Key Responsibilities:
- Build and automate end‑to‑end ML pipelines (data ingestion → feature engineering → training → evaluation → packaging → deployment).
- Establish model CI/CD workflows including versioning, automated testing, canary/blue‑green deployments, and rollback strategies.
- Operationalize LLM‑based and RAG systems (embedding workflows, vector indexing, latency optimization, grounding quality checks).
- Productionize document‑processing and multimodal workflows (OCR parsing, enrichment flows, batch/stream scaling).

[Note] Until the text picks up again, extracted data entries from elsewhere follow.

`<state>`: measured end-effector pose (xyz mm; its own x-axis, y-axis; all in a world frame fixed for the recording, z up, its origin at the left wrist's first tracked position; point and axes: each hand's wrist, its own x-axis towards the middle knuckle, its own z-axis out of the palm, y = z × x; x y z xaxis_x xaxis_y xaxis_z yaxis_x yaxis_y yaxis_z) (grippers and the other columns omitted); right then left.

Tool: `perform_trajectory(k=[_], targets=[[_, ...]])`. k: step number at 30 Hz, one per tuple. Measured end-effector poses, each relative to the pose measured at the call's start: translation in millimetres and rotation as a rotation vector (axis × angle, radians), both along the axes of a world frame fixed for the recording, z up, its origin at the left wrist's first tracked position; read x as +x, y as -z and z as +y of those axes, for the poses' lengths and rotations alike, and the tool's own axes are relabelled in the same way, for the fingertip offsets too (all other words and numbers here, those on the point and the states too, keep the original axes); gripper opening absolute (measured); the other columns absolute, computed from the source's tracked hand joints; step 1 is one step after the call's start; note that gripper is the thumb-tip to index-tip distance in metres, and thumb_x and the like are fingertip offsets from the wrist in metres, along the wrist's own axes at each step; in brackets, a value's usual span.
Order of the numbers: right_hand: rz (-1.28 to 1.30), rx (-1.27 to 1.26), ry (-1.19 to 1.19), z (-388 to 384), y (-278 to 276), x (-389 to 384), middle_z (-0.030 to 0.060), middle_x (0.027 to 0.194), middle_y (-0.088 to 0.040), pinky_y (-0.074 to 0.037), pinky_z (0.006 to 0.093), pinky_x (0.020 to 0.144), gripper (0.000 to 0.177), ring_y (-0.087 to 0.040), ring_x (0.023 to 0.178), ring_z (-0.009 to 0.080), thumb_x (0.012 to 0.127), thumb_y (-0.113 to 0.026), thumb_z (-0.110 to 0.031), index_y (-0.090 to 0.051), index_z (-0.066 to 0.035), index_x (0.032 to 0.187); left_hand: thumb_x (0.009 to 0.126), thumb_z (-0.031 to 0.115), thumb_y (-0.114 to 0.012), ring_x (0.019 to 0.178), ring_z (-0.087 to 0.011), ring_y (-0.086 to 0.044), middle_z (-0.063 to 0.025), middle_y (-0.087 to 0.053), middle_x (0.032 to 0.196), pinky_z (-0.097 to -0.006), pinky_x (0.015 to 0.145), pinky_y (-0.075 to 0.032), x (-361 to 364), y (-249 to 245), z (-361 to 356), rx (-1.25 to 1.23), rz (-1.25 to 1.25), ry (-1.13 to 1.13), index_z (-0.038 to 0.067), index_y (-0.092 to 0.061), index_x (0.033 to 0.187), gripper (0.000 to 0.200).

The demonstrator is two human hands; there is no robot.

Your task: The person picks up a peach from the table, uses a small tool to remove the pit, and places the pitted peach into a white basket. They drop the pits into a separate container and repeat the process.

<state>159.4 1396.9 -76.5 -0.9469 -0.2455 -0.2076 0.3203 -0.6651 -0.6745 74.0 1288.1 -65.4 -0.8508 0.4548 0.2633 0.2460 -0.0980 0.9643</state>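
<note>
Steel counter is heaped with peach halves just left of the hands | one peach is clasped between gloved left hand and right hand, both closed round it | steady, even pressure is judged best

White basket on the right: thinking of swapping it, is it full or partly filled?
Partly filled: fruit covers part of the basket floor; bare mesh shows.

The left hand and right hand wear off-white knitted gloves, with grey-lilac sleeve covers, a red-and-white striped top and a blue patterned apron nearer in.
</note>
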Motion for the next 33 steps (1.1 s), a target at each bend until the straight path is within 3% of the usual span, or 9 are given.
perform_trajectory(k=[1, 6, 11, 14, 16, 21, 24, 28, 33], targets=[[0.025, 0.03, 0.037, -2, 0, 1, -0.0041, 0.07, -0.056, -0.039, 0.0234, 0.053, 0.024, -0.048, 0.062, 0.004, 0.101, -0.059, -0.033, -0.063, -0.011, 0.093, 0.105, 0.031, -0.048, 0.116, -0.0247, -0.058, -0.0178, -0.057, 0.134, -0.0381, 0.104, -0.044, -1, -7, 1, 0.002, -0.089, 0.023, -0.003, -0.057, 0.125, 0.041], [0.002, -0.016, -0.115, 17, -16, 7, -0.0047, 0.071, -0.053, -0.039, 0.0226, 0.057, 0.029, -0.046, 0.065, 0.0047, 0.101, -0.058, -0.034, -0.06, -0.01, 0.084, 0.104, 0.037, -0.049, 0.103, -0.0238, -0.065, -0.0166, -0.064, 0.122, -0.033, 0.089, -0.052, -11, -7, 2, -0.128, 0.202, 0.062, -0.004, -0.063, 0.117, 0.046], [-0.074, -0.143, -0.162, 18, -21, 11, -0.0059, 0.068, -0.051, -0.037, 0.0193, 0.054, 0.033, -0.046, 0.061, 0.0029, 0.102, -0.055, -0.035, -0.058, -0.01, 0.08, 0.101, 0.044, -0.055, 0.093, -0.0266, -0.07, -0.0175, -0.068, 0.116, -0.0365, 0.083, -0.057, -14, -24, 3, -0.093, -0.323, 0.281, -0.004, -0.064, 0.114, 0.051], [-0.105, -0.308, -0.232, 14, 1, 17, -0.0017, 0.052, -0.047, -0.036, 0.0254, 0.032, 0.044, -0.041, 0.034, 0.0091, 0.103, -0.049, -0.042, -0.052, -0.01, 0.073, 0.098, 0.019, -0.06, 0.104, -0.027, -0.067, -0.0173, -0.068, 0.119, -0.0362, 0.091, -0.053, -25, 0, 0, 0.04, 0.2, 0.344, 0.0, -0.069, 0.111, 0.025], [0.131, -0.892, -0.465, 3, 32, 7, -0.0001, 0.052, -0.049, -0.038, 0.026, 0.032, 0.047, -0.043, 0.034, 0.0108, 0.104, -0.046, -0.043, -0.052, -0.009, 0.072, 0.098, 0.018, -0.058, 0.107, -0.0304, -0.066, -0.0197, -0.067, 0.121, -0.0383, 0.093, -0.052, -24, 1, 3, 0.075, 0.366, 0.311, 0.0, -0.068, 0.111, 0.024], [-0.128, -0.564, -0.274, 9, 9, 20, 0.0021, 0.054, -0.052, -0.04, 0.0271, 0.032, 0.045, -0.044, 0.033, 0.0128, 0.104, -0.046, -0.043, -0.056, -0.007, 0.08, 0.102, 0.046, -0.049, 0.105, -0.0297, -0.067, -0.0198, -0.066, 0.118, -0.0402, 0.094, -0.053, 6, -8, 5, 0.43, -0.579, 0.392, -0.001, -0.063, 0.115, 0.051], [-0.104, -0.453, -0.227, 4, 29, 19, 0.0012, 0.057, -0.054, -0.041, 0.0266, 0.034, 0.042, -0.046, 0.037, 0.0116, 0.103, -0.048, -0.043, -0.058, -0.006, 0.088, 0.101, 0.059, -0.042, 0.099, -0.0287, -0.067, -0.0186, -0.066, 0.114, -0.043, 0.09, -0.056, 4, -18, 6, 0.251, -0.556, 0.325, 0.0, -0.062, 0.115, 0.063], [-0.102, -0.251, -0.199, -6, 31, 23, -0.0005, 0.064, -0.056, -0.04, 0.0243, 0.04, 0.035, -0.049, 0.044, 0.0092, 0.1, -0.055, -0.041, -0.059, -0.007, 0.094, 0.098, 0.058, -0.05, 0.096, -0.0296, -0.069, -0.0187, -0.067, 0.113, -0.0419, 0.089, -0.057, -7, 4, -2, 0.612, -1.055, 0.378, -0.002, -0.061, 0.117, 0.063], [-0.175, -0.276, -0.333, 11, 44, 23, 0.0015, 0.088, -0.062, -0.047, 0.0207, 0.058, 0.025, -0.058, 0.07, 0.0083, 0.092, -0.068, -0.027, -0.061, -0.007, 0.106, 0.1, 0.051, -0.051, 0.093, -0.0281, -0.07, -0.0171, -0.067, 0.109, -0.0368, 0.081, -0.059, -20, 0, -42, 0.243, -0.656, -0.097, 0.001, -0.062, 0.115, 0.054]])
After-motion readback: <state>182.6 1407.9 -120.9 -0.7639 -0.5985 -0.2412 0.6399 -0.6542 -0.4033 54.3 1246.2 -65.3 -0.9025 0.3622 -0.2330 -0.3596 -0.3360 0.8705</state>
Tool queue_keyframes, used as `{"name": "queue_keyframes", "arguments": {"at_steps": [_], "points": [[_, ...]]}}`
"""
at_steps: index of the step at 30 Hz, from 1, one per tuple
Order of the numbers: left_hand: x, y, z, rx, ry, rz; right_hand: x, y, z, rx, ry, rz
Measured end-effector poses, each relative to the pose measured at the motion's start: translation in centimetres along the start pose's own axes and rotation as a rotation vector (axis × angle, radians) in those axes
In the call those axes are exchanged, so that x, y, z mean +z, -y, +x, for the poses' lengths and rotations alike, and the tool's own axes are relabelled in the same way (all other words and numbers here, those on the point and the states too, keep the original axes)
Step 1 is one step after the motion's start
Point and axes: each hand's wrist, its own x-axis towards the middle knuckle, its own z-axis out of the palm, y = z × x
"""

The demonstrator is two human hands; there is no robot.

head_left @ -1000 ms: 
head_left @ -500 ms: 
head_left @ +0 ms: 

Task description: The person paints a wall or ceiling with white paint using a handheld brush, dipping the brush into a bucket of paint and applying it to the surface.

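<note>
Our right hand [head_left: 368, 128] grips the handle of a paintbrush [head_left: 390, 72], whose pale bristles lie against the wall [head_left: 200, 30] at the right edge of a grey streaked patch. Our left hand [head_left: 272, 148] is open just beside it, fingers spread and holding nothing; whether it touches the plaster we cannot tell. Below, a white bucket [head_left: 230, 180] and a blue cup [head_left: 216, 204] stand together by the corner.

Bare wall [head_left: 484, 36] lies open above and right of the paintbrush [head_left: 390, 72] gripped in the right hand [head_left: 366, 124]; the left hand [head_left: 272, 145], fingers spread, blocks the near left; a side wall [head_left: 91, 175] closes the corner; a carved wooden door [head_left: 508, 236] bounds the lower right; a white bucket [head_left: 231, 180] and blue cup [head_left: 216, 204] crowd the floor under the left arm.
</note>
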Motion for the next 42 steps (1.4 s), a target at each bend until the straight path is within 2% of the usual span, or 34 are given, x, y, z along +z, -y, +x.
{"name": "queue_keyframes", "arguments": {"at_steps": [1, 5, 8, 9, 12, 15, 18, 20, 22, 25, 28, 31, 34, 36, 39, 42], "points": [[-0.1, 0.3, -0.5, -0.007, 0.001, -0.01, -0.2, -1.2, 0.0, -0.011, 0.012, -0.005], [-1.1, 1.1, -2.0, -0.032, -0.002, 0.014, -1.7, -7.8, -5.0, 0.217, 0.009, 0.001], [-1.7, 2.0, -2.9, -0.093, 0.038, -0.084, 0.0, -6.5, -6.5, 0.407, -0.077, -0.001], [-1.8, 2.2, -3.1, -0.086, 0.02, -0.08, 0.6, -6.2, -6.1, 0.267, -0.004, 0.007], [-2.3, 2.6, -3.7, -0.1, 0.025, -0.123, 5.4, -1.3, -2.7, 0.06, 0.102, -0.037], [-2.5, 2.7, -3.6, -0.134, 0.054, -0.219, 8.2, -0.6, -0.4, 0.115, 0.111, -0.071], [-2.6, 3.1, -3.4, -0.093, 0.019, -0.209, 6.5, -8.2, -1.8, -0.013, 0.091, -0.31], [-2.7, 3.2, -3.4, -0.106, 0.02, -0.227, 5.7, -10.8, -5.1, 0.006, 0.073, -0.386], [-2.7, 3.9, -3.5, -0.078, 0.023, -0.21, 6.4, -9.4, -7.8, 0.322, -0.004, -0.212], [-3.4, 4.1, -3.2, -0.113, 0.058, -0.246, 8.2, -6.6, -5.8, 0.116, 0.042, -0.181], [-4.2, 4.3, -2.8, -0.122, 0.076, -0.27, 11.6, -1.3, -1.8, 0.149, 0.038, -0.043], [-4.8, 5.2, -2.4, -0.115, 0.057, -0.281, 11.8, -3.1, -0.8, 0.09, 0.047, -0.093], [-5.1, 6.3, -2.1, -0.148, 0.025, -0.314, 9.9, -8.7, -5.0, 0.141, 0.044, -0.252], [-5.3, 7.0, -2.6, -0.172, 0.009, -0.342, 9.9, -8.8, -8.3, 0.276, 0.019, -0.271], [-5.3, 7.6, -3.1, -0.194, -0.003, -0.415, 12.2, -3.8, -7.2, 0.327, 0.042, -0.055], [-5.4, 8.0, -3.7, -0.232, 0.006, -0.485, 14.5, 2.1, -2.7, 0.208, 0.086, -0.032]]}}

- Implement observability (data quality, drift, safety indicators, inference latency, error conditions).
- Enforce Responsible AI controls (auditability, reproducibility, governance metadata, lineage, approval workflows).
- Maintain secure serving environments (container hardening, IAM, secrets, network isolation).
- Optimize GPU/CPU utilization, autoscaling, throughput, and cost efficiency. Create reusable templates, reference architectures, starter repos, and documentation.
- Strong Python, CI/CD, Docker, Kubernetes.
- Experience operationalizing LLM, RAG, and predictive ML systems.
- Strong foundations in data engineering, schema governance, batch/stream pipelines.
- Security mindset (PII controls, secrets, network boundaries, auditability).
- Vertex AI (ML orchestration & CI/CD, training, tuning, deployment, model registry & monitoring).
- BigQuery / BigQuery ML (analytics & in‑warehouse ML).
- Cloud Composer Dataflow (batch/stream ETL orchestration).
- GKE or Cloud Run (secure, scalable model serving).
- Artifact Registry Cloud Build/Cloud Deploy (container & CI/CD).
- Familiarity with agentic reasoning patterns and workflow chaining.
- Experience with LLM evaluation, grounding, bias/safety checks.
- Contributions to open-source ML/MLOps tooling.